*Stored data*.

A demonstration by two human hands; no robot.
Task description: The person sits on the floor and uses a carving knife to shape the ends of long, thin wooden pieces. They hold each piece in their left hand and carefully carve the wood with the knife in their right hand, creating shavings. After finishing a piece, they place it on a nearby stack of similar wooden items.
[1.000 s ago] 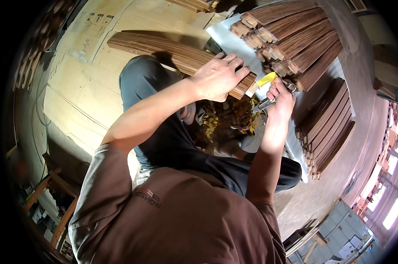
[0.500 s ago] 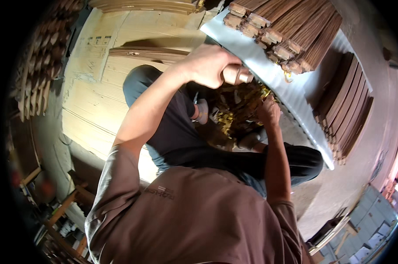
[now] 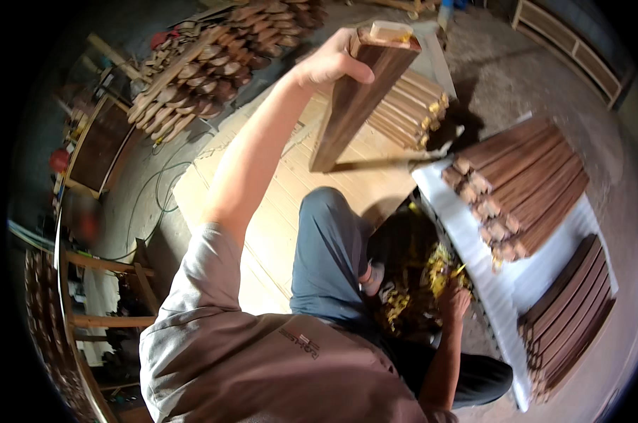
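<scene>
— Well, starting at nine o'clock: what have I got on my screen?

— Stacked curved wooden pieces (image 3: 206,67) up at eleven, well apart from you. Your left hand (image 3: 331,62) is at twelve, raised and closed around the top end of a dark wooden slat (image 3: 354,99), which hangs tilted in the air above the pale plywood sheet (image 3: 277,211).

— And further right?

— A bundle of slats (image 3: 410,106) lies just behind the lifted one. At three o'clock a second bundle (image 3: 520,183) rests on a white sheet (image 3: 544,275); dark boards (image 3: 569,317) lie beside it at four. Your right hand (image 3: 454,302) is low at five, down in the yellow scraps (image 3: 410,296); I cannot tell whether it is open or gripping.

— Risks?

— I'd judge the one-handed end grip is weak: the slat could swing or slip onto your knee (image 3: 326,211). No containers show; everything lies loose.
</scene>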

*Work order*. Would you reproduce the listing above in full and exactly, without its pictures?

*Completed task*.
A demonstration by two human hands; no robot.
Task description: The person sits on the floor and uses a carving knife to shape the ends of long, thin wooden pieces. They hold each piece in their left hand and carefully carve the wood with the knife in their right hand, creating shavings. After finishing a piece, they place it on a nearby stack of similar wooden items.
[1.000 s ago] 
[0.500 s ago] 
[now] 
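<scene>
— Well, starting at nine o'clock: what have I got on my screen?

— Stacked curved wooden pieces (image 3: 206,67) up at eleven, well apart from you. Your left hand (image 3: 331,62) is at twelve, raised and closed around the top end of a dark wooden slat (image 3: 354,99), which hangs tilted in the air above the pale plywood sheet (image 3: 277,211).

— And further right?

— A bundle of slats (image 3: 410,106) lies just behind the lifted one. At three o'clock a second bundle (image 3: 520,183) rests on a white sheet (image 3: 544,275); dark boards (image 3: 569,317) lie beside it at four. Your right hand (image 3: 454,302) is low at five, down in the yellow scraps (image 3: 410,296); I cannot tell whether it is open or gripping.

— Risks?

— I'd judge the one-handed end grip is weak: the slat could swing or slip onto your knee (image 3: 326,211). No containers show; everything lies loose.
</scene>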

This output requires nothing more.